Activity
I need the number of lines in the listing below that contain "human", and only that number.

---

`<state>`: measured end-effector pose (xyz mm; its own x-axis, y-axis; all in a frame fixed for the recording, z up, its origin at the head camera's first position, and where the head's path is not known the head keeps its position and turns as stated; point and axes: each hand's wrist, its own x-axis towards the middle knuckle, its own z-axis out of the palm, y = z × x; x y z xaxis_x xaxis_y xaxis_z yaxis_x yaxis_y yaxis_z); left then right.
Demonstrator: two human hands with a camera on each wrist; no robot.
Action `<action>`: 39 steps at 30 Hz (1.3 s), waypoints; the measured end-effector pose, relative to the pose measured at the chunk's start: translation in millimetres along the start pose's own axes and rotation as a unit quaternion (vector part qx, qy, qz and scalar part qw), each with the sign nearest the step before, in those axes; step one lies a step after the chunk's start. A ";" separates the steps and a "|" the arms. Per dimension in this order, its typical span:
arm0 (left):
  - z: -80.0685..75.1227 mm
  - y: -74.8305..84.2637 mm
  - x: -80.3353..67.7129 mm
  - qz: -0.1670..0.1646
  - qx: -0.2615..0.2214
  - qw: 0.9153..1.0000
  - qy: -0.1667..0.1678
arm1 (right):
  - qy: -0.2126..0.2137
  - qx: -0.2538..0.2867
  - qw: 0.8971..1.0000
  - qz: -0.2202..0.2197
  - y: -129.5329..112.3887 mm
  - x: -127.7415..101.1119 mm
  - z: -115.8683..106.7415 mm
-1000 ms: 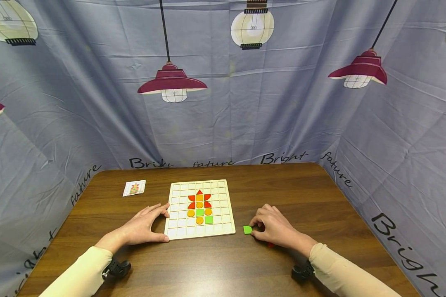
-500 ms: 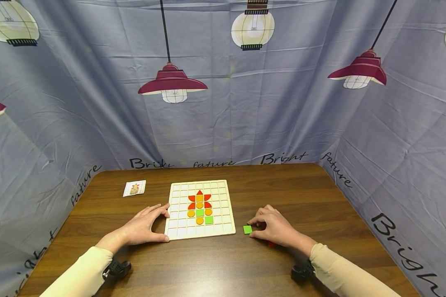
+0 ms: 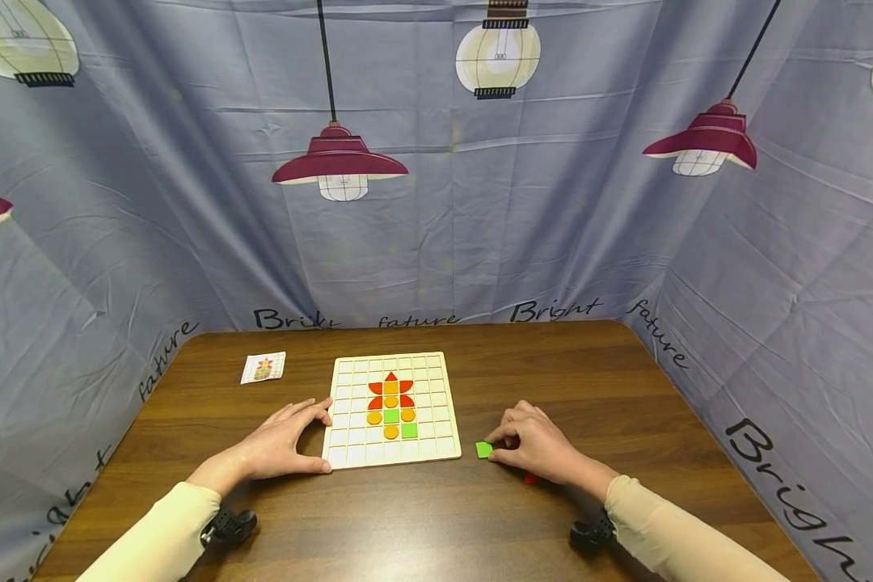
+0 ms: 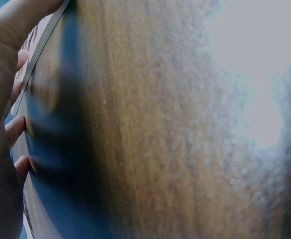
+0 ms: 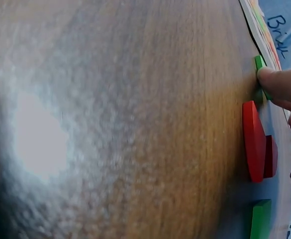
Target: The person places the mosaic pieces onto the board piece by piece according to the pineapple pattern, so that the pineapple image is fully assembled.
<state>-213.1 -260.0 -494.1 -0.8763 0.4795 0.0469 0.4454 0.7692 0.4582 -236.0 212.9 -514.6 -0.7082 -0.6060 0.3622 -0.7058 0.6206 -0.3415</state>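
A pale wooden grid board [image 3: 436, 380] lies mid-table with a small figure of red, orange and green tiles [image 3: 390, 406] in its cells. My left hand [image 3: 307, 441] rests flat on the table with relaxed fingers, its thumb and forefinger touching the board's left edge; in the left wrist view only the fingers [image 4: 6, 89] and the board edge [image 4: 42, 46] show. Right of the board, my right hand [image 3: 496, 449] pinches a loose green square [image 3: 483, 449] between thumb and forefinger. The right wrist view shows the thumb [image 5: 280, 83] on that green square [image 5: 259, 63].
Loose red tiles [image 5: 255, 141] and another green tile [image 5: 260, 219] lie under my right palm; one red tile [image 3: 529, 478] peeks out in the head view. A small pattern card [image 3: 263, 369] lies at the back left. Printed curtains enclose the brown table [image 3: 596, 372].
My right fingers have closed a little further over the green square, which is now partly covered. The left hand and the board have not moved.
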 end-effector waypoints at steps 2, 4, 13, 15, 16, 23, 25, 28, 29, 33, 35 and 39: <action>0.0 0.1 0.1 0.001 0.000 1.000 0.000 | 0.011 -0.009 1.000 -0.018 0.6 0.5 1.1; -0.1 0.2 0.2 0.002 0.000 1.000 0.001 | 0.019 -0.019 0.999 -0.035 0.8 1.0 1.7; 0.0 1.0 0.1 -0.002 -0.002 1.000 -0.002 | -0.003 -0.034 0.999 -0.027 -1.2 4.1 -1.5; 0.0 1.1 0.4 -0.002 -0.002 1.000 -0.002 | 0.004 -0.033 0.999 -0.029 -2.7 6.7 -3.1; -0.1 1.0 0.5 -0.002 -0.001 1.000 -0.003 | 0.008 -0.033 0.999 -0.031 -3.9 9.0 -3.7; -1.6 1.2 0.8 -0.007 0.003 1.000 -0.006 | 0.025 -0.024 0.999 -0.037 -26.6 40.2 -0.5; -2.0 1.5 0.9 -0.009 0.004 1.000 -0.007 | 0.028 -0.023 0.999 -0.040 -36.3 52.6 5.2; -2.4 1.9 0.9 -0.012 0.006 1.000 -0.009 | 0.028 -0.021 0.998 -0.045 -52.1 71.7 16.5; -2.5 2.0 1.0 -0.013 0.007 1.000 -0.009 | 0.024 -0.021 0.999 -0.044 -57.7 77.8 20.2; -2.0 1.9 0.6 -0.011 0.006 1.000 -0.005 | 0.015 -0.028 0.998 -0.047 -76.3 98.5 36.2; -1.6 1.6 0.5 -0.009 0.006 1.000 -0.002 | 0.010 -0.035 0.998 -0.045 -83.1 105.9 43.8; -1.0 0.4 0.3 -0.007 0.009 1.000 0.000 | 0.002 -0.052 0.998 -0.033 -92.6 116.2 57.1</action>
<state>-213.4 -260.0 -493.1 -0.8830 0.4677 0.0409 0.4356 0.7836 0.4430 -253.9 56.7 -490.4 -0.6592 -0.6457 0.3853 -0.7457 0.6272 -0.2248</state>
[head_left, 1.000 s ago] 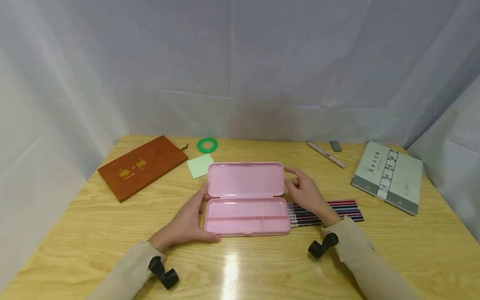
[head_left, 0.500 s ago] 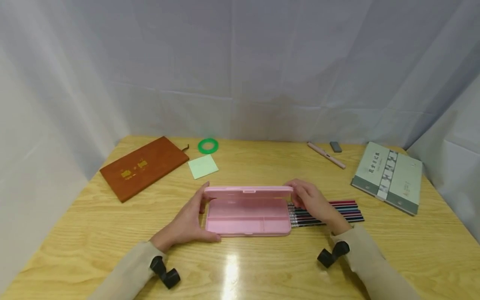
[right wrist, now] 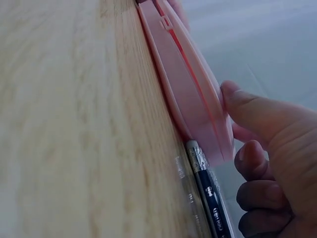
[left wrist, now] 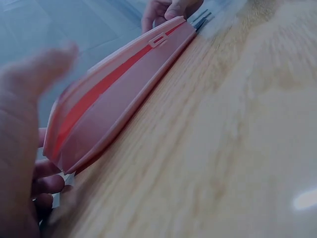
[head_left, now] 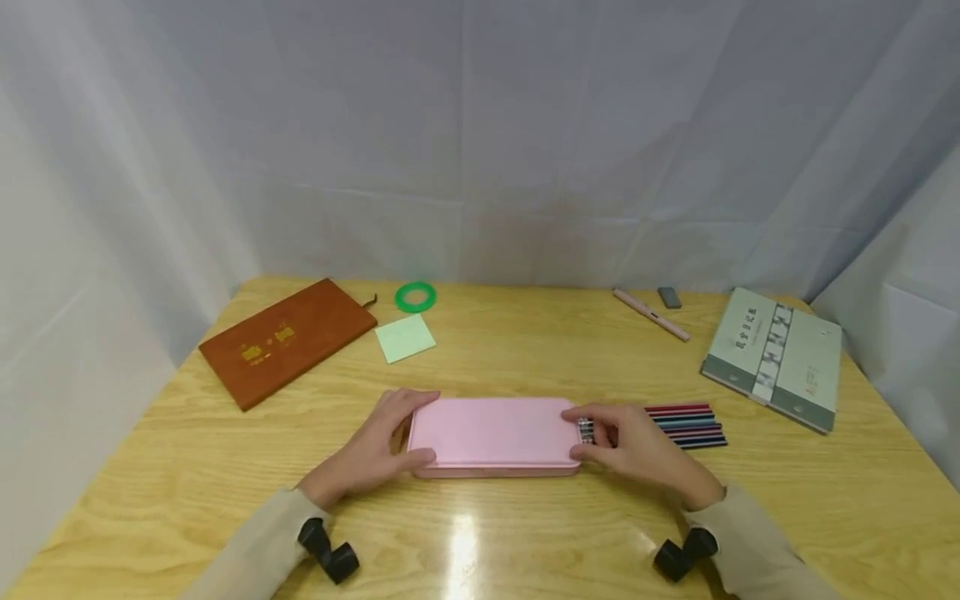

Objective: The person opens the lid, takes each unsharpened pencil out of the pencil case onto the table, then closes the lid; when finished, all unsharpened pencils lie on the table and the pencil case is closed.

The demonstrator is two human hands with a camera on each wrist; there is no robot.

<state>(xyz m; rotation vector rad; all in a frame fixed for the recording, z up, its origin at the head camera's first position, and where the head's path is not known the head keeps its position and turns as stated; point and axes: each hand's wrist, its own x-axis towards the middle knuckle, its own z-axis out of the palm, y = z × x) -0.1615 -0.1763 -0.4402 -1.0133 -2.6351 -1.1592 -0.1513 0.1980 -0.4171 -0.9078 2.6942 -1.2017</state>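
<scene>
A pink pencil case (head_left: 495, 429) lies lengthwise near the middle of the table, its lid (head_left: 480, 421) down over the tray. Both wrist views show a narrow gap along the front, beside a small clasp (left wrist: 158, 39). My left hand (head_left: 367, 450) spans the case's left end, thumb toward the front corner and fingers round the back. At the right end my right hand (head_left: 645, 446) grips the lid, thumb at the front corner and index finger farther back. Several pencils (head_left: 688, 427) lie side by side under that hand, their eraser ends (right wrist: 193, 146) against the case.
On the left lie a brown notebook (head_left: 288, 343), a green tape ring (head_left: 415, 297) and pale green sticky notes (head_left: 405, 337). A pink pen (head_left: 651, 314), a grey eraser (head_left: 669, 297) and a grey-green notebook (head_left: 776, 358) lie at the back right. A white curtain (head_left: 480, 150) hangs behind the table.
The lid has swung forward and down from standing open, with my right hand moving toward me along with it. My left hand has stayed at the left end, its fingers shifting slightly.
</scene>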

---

Exercise output
2